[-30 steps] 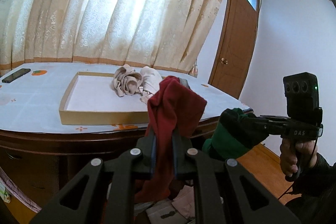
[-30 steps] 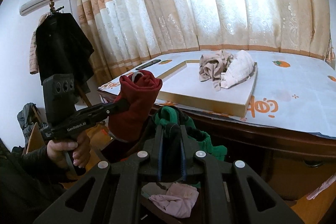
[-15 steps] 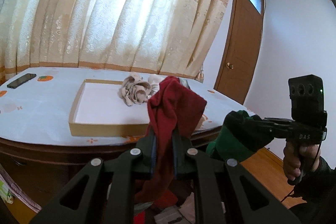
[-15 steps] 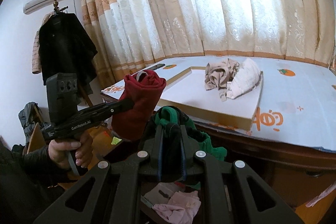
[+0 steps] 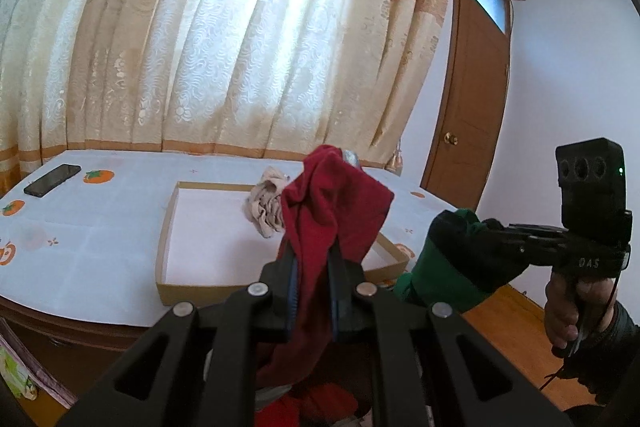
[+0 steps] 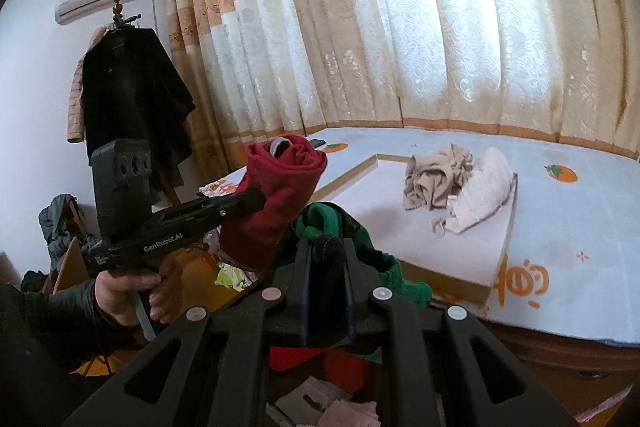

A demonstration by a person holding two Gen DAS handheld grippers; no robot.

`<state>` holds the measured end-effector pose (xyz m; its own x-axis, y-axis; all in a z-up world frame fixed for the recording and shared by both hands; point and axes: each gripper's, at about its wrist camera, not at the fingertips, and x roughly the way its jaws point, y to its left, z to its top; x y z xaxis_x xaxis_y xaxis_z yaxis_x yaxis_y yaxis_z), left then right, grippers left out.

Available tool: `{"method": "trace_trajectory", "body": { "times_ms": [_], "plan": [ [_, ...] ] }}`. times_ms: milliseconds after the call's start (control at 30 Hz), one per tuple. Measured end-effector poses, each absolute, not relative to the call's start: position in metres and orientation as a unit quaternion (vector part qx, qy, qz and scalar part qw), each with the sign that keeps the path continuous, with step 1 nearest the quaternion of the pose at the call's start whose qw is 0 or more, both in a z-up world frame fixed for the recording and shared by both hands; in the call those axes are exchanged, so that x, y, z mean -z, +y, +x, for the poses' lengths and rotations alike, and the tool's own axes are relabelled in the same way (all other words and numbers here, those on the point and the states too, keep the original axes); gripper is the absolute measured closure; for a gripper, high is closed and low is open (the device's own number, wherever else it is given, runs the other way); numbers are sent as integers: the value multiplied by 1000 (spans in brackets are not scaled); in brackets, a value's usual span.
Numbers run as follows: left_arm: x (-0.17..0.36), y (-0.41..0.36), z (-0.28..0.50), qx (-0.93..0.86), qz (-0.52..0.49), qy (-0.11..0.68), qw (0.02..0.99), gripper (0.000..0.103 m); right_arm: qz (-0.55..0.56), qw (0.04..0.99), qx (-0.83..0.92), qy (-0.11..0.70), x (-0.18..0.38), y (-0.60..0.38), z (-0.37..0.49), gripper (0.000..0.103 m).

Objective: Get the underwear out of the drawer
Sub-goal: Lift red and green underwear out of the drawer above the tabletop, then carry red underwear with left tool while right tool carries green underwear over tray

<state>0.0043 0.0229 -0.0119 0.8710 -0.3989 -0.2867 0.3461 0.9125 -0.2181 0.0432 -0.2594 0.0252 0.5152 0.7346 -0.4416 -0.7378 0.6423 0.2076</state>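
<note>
My left gripper [image 5: 314, 259] is shut on a dark red pair of underwear [image 5: 336, 203], which drapes over its fingers and hangs down between them. From the right wrist view the same red bundle [image 6: 280, 195] sits at that gripper's tip, held up beside the table edge. My right gripper [image 6: 326, 251] is shut on green underwear [image 6: 320, 219], bunched over its fingertips. Both garments hang in the air in front of the table. Below, the open drawer shows red cloth [image 6: 320, 359] and pale pink cloth [image 6: 348, 415].
A shallow cardboard tray [image 5: 168, 227] lies on the white tablecloth, with beige [image 6: 436, 183] and white [image 6: 484, 191] garments in its far part. A phone [image 5: 52, 179] lies far left. A brown door [image 5: 476, 107] stands right, a coat stand [image 6: 132, 95] left.
Both grippers have risen and moved in over the table edge, each keeping its garment. The tabletop and tray now sit lower in both views.
</note>
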Motion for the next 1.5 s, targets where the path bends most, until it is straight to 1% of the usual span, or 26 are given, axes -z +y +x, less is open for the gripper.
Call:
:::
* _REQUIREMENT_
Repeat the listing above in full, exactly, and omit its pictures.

* _WRITTEN RESPONSE_
[-30 steps] 
[-30 steps] 
[-15 steps] 
[-15 steps] 
[+0 steps] 
[+0 steps] 

A demonstration by a person holding two Gen DAS handheld grippers; no robot.

`<state>` holds the measured end-effector pose (xyz m; its own x-axis, y-axis; all in a z-up world frame fixed for the recording and shared by both hands; point and axes: each gripper's, at about its wrist camera, not at the fingertips, and x roughly the way its jaws point, y to its left, z to its top; x y z xaxis_x xaxis_y xaxis_z yaxis_x yaxis_y yaxis_z), left then right, grippers left out.

Available tool: `{"method": "trace_trajectory", "body": { "times_ms": [_], "plan": [ [_, ...] ] }}`. times_ms: milliseconds after the call's start (control at 30 Hz), one per tuple. Measured end-effector poses, each absolute, not relative to the call's start: position in metres and orientation as a unit quaternion (vector part qx, qy, qz and scalar part qw), each with the sign that keeps the path continuous, with step 1 nearest the quaternion of the pose at the call's start whose qw is 0 or more, both in a z-up world frame fixed for the recording and shared by both hands; in the call those axes are exchanged, so that x, y, z mean -z, +y, +x, for the poses' lengths and rotations alike, and the tool's own axes are relabelled in the same way (all other words and numbers here, those on the point and the states too, keep the original axes); gripper is the absolute measured closure; for a gripper, high is closed and low is open (the device's own number, wherever else it is given, runs the other way); numbers are sent as integers: the value multiplied by 1000 (spans in brackets are not scaled); in brackets, a value's usual span.
Numbers run as follows: left_arm: x (-0.17..0.36), y (-0.41..0.36), z (-0.28..0.50), qx (-0.93..0.86), qz (-0.52..0.49), qy (-0.11..0.68), qw (0.02..0.99), gripper (0.000..0.103 m); right_arm: qz (-0.55..0.56), qw (0.04..0.99), qx (-0.83..0.92), qy (-0.11..0.70), x (-0.18..0.38), y (-0.60..0.38), z (-0.37..0.49), gripper (0.000..0.103 m).

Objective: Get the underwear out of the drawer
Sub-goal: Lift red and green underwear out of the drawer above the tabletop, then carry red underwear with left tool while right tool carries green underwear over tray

<state>0.0043 0.0229 -0.0119 0.8710 -0.3989 -0.2867 0.3461 0.9125 -0.2181 0.0432 -0.2594 0.0252 0.5152 0.7346 -0.4416 -0.7378 0.6423 0.2076</state>
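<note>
My left gripper [image 5: 314, 259] is shut on a dark red pair of underwear [image 5: 336, 203], which drapes over its fingers and hangs down between them. From the right wrist view the same red bundle [image 6: 280, 195] sits at that gripper's tip, held up beside the table edge. My right gripper [image 6: 326, 251] is shut on green underwear [image 6: 320, 219], bunched over its fingertips. Both garments hang in the air in front of the table. Below, the open drawer shows red cloth [image 6: 320, 359] and pale pink cloth [image 6: 348, 415].
A shallow cardboard tray [image 5: 168, 227] lies on the white tablecloth, with beige [image 6: 436, 183] and white [image 6: 484, 191] garments in its far part. A phone [image 5: 52, 179] lies far left. A brown door [image 5: 476, 107] stands right, a coat stand [image 6: 132, 95] left.
Both grippers have risen and moved in over the table edge, each keeping its garment. The tabletop and tray now sit lower in both views.
</note>
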Motion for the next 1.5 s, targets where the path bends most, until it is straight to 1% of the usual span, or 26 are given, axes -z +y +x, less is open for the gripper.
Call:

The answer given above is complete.